The rain slackened, stopped; but the sky remained clouded as if threatening more. We ate our lunch in the quarry and before we had finished the rain began again. Soon after three o'clock it had driven us down to the shelter of the plain, and running and walking we reached Barrowhurst, the rain streaming from our waterproofs into our shoes, and took refuge in the inn.

They lit a fire for us in the parlour and brought us tea. The run in the rain had amused and stimulated Rose and she began to chatter about her childhood. The inn reminded her of a north-country inn, near the Cheviots, at which she used to stay as a child with her parents and small brother, and she recalled a day when they had climbed a great bare hill, taking lunch with them.

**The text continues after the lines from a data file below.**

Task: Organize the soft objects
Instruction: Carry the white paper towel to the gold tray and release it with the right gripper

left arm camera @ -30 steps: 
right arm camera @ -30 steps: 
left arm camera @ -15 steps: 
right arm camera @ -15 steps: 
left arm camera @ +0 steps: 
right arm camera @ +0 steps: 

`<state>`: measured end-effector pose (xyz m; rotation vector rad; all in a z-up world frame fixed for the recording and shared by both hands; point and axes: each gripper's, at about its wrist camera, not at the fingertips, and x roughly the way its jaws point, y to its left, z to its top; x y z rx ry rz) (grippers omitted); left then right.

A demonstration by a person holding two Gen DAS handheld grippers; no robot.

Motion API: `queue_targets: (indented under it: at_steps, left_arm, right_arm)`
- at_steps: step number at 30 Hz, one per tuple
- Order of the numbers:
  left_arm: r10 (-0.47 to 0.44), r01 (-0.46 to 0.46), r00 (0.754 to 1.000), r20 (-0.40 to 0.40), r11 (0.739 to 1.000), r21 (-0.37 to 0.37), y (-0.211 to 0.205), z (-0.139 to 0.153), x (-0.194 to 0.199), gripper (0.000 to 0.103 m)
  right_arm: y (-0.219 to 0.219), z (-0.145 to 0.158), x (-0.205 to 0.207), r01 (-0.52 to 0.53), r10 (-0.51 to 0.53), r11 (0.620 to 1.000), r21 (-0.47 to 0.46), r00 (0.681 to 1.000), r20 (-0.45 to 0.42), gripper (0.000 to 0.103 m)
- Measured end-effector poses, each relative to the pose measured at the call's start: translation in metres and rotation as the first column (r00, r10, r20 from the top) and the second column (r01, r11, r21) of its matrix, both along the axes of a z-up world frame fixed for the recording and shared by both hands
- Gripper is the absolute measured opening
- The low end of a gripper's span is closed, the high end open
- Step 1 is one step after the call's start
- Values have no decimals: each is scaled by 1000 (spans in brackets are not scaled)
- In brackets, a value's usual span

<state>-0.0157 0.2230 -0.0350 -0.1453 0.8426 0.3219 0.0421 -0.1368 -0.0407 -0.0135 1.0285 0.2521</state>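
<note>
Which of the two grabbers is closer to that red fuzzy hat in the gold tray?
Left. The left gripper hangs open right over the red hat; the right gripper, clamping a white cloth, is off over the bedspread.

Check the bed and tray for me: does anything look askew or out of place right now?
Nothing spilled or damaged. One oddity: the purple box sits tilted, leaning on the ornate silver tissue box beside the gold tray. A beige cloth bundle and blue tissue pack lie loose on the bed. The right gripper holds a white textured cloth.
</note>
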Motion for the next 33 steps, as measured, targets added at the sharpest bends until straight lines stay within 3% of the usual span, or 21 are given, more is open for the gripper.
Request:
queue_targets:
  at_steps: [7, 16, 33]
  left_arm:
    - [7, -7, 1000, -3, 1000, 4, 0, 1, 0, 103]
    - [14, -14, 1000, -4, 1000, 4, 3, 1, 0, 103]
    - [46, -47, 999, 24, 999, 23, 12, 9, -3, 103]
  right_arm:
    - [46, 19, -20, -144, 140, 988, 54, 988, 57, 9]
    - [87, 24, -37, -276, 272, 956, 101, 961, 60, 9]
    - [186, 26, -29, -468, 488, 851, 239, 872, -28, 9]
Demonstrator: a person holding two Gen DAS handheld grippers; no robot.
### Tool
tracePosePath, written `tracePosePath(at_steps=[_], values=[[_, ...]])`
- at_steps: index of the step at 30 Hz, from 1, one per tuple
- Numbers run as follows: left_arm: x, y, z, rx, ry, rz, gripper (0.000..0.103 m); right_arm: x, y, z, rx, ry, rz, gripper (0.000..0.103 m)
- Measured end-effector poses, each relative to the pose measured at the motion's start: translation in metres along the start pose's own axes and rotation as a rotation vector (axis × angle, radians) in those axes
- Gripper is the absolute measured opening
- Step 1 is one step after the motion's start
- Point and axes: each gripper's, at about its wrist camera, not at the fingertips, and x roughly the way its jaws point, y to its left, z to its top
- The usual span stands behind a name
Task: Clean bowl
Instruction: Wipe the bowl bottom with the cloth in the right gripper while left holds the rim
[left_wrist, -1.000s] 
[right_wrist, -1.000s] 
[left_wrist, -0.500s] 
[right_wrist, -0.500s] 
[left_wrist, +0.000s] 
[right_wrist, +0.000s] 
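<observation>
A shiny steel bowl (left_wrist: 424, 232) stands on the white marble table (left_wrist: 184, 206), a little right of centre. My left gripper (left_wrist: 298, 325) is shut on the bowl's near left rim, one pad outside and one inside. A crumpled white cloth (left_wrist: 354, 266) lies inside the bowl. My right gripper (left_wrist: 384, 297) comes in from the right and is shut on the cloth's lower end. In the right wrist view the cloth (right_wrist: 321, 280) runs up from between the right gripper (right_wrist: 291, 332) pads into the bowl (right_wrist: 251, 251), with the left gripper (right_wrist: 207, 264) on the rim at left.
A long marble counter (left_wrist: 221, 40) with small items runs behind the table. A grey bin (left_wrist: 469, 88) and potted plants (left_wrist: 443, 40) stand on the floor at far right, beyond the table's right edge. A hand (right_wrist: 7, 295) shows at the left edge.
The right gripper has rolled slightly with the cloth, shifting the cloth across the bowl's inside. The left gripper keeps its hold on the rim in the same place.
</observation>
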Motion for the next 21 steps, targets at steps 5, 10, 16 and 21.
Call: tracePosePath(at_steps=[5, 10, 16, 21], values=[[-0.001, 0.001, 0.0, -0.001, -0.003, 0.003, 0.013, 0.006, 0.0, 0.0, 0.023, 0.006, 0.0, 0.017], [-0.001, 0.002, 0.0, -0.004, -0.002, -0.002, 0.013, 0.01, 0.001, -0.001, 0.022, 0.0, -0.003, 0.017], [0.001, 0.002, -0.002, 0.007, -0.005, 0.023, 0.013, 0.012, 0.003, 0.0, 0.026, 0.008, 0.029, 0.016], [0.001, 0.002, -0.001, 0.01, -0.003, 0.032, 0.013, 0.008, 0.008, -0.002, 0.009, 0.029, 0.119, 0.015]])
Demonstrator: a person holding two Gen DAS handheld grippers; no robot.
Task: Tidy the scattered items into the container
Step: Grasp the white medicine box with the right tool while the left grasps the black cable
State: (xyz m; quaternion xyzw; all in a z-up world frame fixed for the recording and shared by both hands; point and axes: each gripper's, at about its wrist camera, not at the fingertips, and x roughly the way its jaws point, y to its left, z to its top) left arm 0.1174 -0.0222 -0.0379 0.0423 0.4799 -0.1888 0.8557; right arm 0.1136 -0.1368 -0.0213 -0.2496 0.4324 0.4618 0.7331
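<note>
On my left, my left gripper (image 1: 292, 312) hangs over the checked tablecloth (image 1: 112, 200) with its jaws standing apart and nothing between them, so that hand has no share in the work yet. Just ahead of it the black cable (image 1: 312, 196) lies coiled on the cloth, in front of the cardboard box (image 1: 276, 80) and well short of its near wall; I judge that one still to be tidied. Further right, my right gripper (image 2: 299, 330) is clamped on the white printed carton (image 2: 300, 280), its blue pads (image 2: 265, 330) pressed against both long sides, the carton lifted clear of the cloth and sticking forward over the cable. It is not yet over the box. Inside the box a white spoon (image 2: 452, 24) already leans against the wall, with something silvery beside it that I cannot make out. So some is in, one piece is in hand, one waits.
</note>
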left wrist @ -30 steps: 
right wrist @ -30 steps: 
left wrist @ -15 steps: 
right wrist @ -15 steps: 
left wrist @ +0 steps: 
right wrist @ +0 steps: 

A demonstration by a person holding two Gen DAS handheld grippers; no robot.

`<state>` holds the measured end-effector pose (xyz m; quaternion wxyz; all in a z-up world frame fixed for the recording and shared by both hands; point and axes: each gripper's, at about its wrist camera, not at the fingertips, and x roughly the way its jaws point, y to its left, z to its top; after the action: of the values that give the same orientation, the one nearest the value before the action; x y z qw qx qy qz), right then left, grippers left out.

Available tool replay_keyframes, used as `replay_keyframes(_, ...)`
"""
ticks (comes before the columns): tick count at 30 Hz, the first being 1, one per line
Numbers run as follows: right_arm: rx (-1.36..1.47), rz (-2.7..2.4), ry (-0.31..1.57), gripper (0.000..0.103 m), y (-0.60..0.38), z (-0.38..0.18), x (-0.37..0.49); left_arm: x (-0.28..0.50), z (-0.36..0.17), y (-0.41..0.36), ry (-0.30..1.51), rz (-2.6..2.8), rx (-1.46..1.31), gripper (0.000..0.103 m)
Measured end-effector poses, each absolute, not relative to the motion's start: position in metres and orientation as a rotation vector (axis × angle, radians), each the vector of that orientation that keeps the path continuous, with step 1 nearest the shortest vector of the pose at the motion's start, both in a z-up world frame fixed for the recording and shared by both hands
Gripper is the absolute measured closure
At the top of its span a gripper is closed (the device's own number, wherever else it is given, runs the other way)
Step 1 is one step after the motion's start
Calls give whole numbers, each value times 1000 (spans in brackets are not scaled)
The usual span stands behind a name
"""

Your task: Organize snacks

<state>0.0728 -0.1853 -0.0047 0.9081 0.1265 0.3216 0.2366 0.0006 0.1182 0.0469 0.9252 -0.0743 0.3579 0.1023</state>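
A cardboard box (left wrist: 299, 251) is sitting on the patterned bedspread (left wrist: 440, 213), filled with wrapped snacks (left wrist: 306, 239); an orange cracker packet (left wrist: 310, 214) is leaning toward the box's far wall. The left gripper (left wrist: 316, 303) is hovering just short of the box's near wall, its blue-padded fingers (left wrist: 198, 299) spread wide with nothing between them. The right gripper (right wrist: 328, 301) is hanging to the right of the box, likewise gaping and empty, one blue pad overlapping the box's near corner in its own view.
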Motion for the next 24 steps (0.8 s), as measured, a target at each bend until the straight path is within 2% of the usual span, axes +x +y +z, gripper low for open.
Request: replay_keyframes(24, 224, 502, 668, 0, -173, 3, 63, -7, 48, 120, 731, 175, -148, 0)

‘I must have been about ten then,' she said, ‘and my brother seven; and after lunch he and I wandered away from our parents. My father shouted after me, telling me not to go out of sight, but I pretended not to hear him. My idea was to walk right round the hill, and I told
jimmy that we were going round the world like Captain Cook. I knew that if we went on walking we were bound to get back to where we had started from. We walked and walked and a very long time seemed to pass and everything looked stranger and stranger. Jimmy was frightened and began to cry; and I believe I was really frightened too, though I don't remember feeling frightened. But though I insisted that everything was all right, I do remember feeling that we ought to hurry, and as Jimmy went slower and slower and said he was tired I took his hand and pulled him along. At last we heard shouts and my father came running towards us. He was very breathless and very angry. He had been hunting for us for three quarters of an hour, he said, and it was lucky for us that he had found us. I told him that we weren't lost, that I knew perfectly well where we were. I remember asserting this several times very positively and I was angry when he wouldn't believe me. But as a matter of fact I believe now that this was all bluff and that I had known for some time we were lost and had been thoroughly frightened. But the truth was, I wasn't going to admit it. I was annoyed with my father: I had two grievances, first that he had laid down the law in the tiresome way that grownups had and forbidden us to go out of sight, and then that he had been so insufferably justified by events. So I simply refused to admit, even to myself, that he
was
justified. And I was so determined to think that we had not been lost that in the end I succeeded, and even now I have only a very faint and doubtful recollection of having realized that things had gone wrong.' She laughed. ‘Do you think,' she said, ‘that all children are such appalling little liars?'

I said I believed that almost everyone remembered things as he wished them to have been, rather than as they had actually been.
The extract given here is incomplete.